Rep. Tom Kessler, R-Wichita, criticized Kelly’s justification for the veto that the bill was a waste of taxpayer dollars. The bill didn’t include a direct fiscal impact estimate, he said.

Rep. Heather Meyer, D-Overland Park, said that taxpayer dollars are involved because legislators stood on the House floor Friday evening discussing pregnancy resource centers “when the majority of Kansans already stated that they support a person’s right to choose their own reproductive decisions.”

Through separate legislation and budget provisions, the Legislature has given $7 million to crisis pregnancy centers since 2022 through a state program.

The pregnancy center autonomy and rights of expression act, or CARE Act, also makes it easier for centers to file lawsuits against any individual or governing entity that violates the CARE Act, if it were to become law. The bill allows state legislators to intervene in any CARE Act lawsuit. The Office of Judicial Administration said the bill could increase caseloads in district courts because it creates a new private cause of action, potentially affecting judicial budgets.

Other Democrats, including Wichita Rep. Ford Carr and Lawrence Rep. Brooklynne Mosley, questioned the true motives behind legislators’ pro-life ideology, arguing they fail to support children after birth.

House Speaker Dan Hawkins, R-Wichita, condemned Kelly’s veto ahead of the override vote.

“This governor is quick to talk about supporting choice, but that support disappears the moment a mother chooses life,” he said in a statement.

He said politicians and bureaucrats shouldn’t interfere with organizations that run pregnancy resource centers, and to target those groups “is just plain wrong.”

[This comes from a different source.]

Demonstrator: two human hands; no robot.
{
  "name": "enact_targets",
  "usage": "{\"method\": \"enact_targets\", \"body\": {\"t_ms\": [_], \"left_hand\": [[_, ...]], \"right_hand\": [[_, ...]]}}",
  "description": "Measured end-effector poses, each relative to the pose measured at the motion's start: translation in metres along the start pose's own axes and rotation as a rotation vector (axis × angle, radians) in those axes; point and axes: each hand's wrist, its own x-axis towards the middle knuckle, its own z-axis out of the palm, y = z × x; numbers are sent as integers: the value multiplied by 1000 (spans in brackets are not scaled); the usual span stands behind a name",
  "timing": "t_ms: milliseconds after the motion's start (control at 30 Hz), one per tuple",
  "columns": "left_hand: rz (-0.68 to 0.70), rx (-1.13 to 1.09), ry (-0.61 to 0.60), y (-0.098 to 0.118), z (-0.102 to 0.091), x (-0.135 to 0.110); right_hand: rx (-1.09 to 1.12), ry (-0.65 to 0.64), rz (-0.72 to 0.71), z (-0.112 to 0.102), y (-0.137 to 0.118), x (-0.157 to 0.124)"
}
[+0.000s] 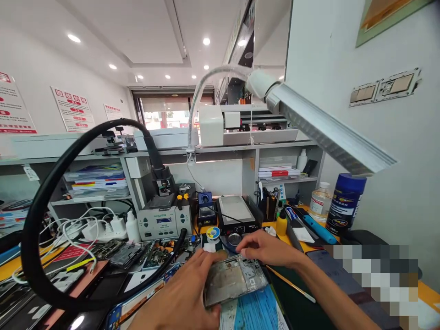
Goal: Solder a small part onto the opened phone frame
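Observation:
My left hand grips a worn, silvery phone frame by its left side, thumb at the near edge and fingers at the far one. The frame is tilted above a blue-and-white sheet. Over the frame's far right edge is my right hand, its fingers bent and drawn together. Whatever may be between those fingertips is too small to make out. To the right of the frame lies a thin tool with an orange-yellow handle.
A thick black hose loops across the left from the grey control station. Phone parts crowd the left bench. Behind stand a flat heating plate and solder spool. A spray can stands right, under a lamp.

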Motion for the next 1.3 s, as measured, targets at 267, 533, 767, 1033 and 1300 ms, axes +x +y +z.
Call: {"method": "enact_targets", "body": {"t_ms": [267, 533, 767, 1033, 1300], "left_hand": [[-55, -254, 18, -10, 2, 1], [-67, -502, -7, -20, 10, 4], [-40, -854, -88, -34, 13, 11], [-101, -1086, -127, -36, 15, 14], [-171, -1238, -102, -37, 17, 18]], "right_hand": [[74, -127, -8, -10, -5, -10], [94, -152, 24, -13, -4, -21], [222, -93, 9, -8, -10, -18], [398, -53, 37, -4, -9, -17], [698, 31, 127, 9, -7, -17]]}}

Senate President Ty Masterson, R-Andover, said Kelly vetoed “good legislation that saves lives.”

“This bill simply protects pregnancy resource centers’ ability to educate mothers and provide life-affirming care,” he said in a statement.

Earlier that day, Masterson celebrated the House vote that overrode Kelly’s veto of tax breaks for nontraditional health plan users by ringing a bell outside the House chamber.

“I look forward to ringing-in another override soon,” he said before the second override vote.

This story has been updated to reflect the Legislature’s veto override votes.